[Entries taken from a collection]
Start of Block

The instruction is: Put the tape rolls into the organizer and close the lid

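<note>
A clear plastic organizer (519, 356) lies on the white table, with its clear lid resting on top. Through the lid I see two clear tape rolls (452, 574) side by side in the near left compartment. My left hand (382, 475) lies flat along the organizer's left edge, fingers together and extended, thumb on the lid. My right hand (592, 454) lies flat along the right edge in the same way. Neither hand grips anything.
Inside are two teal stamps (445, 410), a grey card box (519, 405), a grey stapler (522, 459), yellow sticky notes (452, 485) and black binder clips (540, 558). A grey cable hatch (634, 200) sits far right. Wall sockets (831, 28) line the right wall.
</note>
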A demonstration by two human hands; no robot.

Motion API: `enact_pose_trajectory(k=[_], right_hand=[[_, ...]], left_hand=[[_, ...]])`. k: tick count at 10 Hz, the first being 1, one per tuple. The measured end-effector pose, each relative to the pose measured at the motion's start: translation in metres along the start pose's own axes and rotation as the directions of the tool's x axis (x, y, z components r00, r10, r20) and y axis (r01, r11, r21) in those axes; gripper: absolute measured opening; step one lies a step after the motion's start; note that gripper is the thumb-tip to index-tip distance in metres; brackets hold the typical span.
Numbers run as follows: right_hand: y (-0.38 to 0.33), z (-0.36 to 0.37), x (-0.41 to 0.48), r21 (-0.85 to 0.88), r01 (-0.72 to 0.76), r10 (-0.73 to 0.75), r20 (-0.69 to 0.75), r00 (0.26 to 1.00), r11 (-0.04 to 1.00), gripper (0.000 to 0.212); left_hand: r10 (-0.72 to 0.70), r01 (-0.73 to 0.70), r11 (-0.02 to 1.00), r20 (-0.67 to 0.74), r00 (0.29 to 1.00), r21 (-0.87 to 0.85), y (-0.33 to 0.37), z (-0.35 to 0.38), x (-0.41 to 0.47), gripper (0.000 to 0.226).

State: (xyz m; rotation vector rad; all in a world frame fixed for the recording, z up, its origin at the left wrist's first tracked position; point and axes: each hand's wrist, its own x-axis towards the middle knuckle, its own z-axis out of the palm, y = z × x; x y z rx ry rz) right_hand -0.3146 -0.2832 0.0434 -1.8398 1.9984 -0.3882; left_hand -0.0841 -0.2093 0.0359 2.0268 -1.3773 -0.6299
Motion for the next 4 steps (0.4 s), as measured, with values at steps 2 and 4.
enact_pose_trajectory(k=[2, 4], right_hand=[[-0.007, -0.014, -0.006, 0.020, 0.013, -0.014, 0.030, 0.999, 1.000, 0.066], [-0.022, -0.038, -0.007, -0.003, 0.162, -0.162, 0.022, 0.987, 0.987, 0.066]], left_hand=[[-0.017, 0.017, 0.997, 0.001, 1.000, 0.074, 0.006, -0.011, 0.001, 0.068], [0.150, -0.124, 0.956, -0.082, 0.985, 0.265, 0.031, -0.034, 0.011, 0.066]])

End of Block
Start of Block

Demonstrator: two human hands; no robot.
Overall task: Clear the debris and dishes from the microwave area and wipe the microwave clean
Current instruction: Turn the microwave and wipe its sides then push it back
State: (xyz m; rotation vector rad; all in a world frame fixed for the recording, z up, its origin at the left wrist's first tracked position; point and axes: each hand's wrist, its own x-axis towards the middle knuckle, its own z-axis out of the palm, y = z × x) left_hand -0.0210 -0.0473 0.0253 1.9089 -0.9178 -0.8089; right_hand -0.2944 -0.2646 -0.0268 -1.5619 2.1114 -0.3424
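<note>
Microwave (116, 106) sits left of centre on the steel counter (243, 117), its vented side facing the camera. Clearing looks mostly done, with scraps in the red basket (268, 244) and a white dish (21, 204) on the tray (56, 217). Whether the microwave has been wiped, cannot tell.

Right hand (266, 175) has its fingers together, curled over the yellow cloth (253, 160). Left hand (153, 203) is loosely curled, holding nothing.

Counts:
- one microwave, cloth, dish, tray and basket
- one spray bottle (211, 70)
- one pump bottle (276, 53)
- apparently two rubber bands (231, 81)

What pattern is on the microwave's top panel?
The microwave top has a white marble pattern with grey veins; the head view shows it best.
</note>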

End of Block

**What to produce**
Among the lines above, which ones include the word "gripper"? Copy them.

**Exercise response**
Motion API: `enact_pose_trajectory(k=[_], right_hand=[[_, ...]], left_hand=[[_, ...]])`. k: tick count at 10 Hz, the first being 1, one per tuple. The measured end-effector pose, each relative to the pose measured at the motion's start: translation in metres along the start pose's own axes and rotation as the directions of the tool's x axis (x, y, z components r00, r10, r20) and y axis (r01, r11, r21) in those axes; gripper: absolute measured opening; step one lies a step after the motion's start; note that gripper is the thumb-tip to index-tip distance in metres; brackets hold the typical span.
Numbers run as follows: right_hand: y (-0.38 to 0.33), z (-0.36 to 0.37), x (-0.41 to 0.48), r21 (-0.85 to 0.88), r01 (-0.72 to 0.76), r10 (-0.73 to 0.75), r20 (-0.69 to 0.75), r00 (0.26 to 1.00), r11 (-0.04 to 1.00), gripper (0.000 to 0.212); left_hand: r10 (-0.72 to 0.70), r01 (-0.73 to 0.70), r11 (-0.02 to 1.00), r20 (-0.67 to 0.74), r00 (0.29 to 1.00), r21 (-0.87 to 0.85), y (-0.33 to 0.37), z (-0.35 to 0.38), x (-0.41 to 0.47), gripper (0.000 to 0.226).

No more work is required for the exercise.